SOURCE DATA Block Start
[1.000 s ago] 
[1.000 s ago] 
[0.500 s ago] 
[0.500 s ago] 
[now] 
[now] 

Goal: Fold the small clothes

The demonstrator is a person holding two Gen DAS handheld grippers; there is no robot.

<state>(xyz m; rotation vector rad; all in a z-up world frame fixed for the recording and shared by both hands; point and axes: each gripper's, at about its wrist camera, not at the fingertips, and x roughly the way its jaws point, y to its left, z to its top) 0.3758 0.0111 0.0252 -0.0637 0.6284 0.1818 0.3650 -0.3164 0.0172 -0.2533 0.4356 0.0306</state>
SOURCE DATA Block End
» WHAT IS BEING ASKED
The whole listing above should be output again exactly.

» EXERCISE OUTPUT
[1.000 s ago] 
[1.000 s ago] 
[0.500 s ago] 
[0.500 s ago] 
[now] 
[now] 

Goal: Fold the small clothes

The demonstrator is a person holding two Gen DAS handheld grippers; there is no robot.

<state>(xyz m; rotation vector rad; all in a z-up world frame fixed for the recording and shared by both hands; point and axes: each gripper's, at about its wrist camera, not at the fingertips, and x roughly the way its jaws point, y to its left, z to its top) 0.3758 0.0111 0.0252 -0.0637 0.6284 0.1818 0.3650 -0.3164 0.0172 -0.2533 0.4356 0.0306</state>

The required response has been given in full.